Engineering the Local Coordination Environment and Density of FeN4 Sites by Mn Cooperation for Electrocatalytic Oxygen Reduction

Abstract Single atom sites (SAS) of FeN 4 are clarified as one of the most active components for the oxygen reduction reaction (ORR). Effective strategies by engineering the local coordination environment and site density of FeN 4 sites are crucial to further enhance the electrocatalytic ORR performance. Herein, the integration of a second metal of Mn with Fe to construct Fe&Mn/N‐C catalysts with enhanced density of FeN 4 active sites and modulated electronic structure is reported.

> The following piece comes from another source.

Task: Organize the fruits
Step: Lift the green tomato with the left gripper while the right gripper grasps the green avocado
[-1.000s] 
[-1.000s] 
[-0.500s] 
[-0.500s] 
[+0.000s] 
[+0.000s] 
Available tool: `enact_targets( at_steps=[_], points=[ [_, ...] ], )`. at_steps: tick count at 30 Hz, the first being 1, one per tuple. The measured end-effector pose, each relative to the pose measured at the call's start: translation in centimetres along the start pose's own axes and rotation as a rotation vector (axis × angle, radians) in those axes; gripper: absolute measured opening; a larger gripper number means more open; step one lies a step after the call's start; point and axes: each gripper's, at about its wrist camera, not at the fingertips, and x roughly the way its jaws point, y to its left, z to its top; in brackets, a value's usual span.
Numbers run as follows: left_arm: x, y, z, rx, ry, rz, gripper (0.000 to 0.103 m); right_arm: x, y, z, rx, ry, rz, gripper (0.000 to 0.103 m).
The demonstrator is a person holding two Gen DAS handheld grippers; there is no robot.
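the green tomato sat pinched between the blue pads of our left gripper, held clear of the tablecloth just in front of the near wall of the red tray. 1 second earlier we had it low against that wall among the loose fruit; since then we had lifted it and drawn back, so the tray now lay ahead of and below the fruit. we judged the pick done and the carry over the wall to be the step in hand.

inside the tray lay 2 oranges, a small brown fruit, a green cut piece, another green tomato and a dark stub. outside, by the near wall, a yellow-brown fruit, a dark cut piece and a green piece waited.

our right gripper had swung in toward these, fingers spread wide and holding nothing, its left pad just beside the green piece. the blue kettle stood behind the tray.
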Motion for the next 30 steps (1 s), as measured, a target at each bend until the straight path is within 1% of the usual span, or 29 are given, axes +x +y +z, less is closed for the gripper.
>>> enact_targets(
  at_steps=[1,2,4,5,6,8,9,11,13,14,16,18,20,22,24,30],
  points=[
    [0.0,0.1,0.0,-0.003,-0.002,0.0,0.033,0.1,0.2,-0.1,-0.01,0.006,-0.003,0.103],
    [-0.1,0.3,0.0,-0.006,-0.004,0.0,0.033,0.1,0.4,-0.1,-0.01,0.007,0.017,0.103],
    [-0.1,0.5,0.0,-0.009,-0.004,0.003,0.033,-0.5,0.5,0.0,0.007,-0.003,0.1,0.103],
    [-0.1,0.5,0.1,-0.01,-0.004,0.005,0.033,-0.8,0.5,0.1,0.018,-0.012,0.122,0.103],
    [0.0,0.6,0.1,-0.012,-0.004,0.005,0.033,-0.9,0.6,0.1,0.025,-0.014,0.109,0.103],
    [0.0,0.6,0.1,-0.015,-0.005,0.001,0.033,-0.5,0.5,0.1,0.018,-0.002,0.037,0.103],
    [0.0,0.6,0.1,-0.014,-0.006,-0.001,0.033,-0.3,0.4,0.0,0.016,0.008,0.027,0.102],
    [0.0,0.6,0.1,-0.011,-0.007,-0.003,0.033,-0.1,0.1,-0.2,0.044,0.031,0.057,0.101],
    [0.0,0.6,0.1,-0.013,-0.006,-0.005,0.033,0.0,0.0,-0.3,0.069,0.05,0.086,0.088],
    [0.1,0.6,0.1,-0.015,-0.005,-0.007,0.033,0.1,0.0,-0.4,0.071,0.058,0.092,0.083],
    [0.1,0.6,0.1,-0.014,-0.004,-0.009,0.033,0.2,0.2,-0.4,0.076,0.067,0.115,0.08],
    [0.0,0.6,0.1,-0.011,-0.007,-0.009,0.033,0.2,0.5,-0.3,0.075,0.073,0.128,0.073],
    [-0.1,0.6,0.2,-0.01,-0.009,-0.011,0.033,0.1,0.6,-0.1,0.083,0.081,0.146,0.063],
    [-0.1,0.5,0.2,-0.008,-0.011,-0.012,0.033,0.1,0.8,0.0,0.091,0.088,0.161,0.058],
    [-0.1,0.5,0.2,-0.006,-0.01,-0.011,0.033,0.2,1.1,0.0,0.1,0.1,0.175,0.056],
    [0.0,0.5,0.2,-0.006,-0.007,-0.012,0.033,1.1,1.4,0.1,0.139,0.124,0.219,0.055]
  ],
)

The formation of MnN 4 centers modulates the local environment of FeN 4 sites and reserves more FeN 4 embedded in carbon substrate by forming the possible FeN 4 ‐O‐MnN 4 configurations. Density functional theory calculations demonstrate that the overall energy barrier of ORR is decreased over the FeN 4 ‐O‐MnN 4 moieties. Therefore, the Fe&Mn/N‐C catalyst exhibits enhanced ORR performance both in alkaline and acidic solution (half‐wave potentials are 0.904 and 0.781 V). This work provides an effective strategy by modulating the local electronic structure and density of FeN 4 active sites to improve the ORR activity and stability through Mn cooperation.